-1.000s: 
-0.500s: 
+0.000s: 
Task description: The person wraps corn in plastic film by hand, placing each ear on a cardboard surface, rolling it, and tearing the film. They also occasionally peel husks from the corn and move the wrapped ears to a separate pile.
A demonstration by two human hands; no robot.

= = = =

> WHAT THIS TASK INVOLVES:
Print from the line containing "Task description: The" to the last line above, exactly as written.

> ANSWER TO THIS TASK:
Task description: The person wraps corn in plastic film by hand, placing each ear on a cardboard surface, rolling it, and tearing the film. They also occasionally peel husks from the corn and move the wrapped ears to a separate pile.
A demonstration by two human hands; no robot.

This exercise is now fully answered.